HENRY WARD BEECHER QUOTES IV

American clergyman (1813-1887)

God builds for every sinner, if he will but come back, a highway of golden promises from the depths of degradation and sin clear up to the Father's house.

HENRY WARD BEECHER

Life Thoughts


God sends ten thousand truths, which come about us like birds seeking inlet; but we are shut up to them, and so they bring us nothing, but sit and sing a while upon the roof and then fly away.

HENRY WARD BEECHER

Life Thoughts


Perverted pride is a great misfortune in men; but pride in its original function, for which God created it, is indispensable to a proper manhood.

HENRY WARD BEECHER

Proverbs from Plymouth Pulpit


Of all battles, there are none like the unrecorded battles of the soul.

HENRY WARD BEECHER

Proverbs from Plymouth Pulpit


It is often said it is no matter what a man believes if he is only sincere. This is true of all minor truths, and false of all truths whose nature it is to fashion a man's life. It will make no difference in a man's harvest whether he thinks turnips have more saccharine matter than potatoes--whether corn is better than wheat. But let the man sincerely believe that seed planted without ploughing is as good as with, that January is as favorable for seed sowing as April, and that cockle seed will produce as good a harvest as wheat, and will it make no difference?

HENRY WARD BEECHER

Life Thoughts


Mirth is God's medicine. Everybody ought to bathe in it.

HENRY WARD BEECHER

Royal Truths


Love is ownership. We own whom we love.
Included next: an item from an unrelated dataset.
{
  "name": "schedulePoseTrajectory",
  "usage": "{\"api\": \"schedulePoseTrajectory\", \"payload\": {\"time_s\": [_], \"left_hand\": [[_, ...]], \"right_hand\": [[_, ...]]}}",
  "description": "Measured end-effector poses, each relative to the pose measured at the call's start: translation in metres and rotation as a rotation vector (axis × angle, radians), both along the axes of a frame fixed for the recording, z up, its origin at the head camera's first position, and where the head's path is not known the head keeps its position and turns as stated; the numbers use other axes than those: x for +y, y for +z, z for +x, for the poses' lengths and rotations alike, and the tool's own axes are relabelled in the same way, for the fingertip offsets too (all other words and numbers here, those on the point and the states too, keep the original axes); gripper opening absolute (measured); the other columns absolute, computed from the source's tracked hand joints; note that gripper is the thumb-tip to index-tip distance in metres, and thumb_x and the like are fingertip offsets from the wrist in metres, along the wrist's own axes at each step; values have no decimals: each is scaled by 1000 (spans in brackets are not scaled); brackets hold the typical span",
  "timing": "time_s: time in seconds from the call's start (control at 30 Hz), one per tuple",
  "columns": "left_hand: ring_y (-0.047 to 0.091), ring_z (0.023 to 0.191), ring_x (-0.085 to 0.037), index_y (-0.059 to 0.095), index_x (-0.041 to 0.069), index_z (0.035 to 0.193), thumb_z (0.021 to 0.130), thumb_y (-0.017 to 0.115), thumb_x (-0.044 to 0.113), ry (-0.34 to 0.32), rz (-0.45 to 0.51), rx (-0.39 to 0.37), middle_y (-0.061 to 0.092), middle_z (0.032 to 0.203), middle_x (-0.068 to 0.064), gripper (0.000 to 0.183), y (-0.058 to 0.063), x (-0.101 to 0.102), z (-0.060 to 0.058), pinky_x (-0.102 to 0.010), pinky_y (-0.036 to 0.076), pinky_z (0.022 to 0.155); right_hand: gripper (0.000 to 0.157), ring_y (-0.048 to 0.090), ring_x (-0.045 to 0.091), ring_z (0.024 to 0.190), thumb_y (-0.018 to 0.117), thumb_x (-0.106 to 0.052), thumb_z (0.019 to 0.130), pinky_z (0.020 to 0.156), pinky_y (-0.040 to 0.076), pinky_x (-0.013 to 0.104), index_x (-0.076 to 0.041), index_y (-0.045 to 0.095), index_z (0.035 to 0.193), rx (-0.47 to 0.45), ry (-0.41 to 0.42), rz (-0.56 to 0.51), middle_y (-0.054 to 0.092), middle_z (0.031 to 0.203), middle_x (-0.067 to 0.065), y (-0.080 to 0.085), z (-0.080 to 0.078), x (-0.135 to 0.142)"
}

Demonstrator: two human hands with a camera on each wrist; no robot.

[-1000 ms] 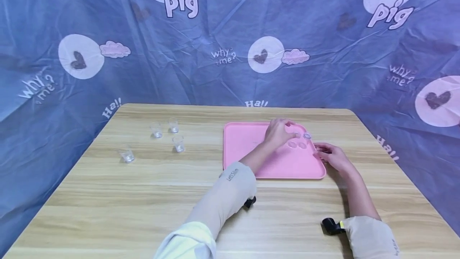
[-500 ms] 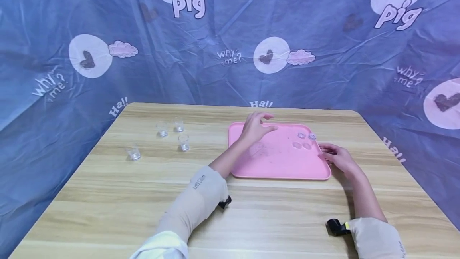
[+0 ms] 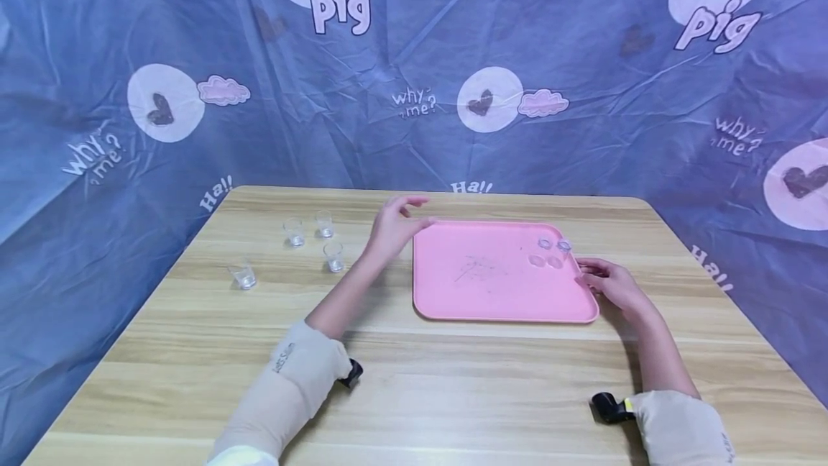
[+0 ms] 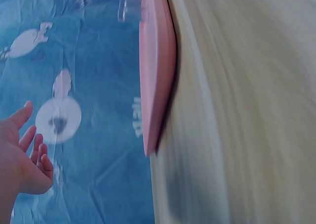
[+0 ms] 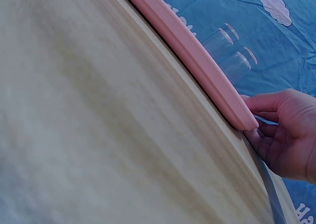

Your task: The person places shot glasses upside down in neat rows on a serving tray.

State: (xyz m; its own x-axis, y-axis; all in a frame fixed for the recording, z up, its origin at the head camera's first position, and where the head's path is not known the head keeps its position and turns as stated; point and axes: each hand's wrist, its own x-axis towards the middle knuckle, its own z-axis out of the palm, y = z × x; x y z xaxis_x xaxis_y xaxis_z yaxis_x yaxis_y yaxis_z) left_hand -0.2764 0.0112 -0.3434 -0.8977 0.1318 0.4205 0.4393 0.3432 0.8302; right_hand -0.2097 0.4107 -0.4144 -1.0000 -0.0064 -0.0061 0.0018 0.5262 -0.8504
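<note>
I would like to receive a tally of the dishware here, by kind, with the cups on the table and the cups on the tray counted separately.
Pink tray: 1
Upright clear cups on the wooden table: 4
Upside-down clear cups on the tray: 2
Total: 7

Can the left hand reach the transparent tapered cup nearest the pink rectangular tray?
Likely yes: the left hand looks empty, and nothing visible stands between it and that transparent tapered cup.
</note>
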Motion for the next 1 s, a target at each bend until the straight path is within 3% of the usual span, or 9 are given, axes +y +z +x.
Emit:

The universe is God's because he loves.

HENRY WARD BEECHER

Life Thoughts


A woman's pity often opens the door to love.

HENRY WARD BEECHER

Proverbs from Plymouth Pulpit


Riches are not an end of life but an instrument of life.

HENRY WARD BEECHER

Proverbs from Plymouth Pulpit


The law is a batter, which protects all that is behind it, but sweeps with destruction all that is outside.

HENRY WARD BEECHER

Proverbs from Plymouth Pulpit


When a man's pride is thoroughly subdued, it is like the sides of Mount Etna. It was terrible while the eruption lasted and the lava flowed; but when that is past, and the lava is turned into soil, it grows vineyards and olive trees up to the very top.

HENRY WARD BEECHER

Life Thoughts


An ambition which has conscience in it will always be a laborious and faithful engineer, and will build the road, and bridge the chasms between itself and eminent success by the most faithful and minute performances of duty.

HENRY WARD BEECHER

Life Thoughts


That which men suppose the imagination to be, and to do, is often frivolous enough and mischievous enough; but that which God meant it to be in the mental economy is not merely noble, but supereminent. It is the distinguishing element in all refinement. It is the secret and marrow of civilization. It is the very eye of faith. The soul without imagination is what an observatory would be without a telescope.

HENRY WARD BEECHER

Life Thoughts


Christianity is simply the ideal form of manhood represented to us by Jesus Christ.

HENRY WARD BEECHER

Proverbs from Plymouth Pulpit


Men are not put into this world to be everlastingly played on by the harping fingers of joy.

HENRY WARD BEECHER

Proverbs from Plymouth Pulpit


Free speech is to a great people what winds are to oceans and malarial regions, which waft away the germs of disease, and bring new elements of health.

HENRY WARD BEECHER

Proverbs from Plymouth Pulpit


Public sentiment is to public officers what water is to the wheel of the mill.

HENRY WARD BEECHER

Proverbs from Plymouth Pulpit


This world is magnificent for strangers and pilgrims, but miserable for residents.

HENRY WARD BEECHER

Proverbs from Plymouth Pulpit


Every man carries a menagerie in himself; and, by stirring him up all around, you will find every sort of animal represented there.

HENRY WARD BEECHER

Proverbs from Plymouth Pulpit


When our cup runs over, we let others drink the drops that fall, but not a drop from within the rim, and call it charity; when the crumbs are swept from our table, we think it generous to let the dogs eat them; as if that were charity which permits others to have what we cannot keep.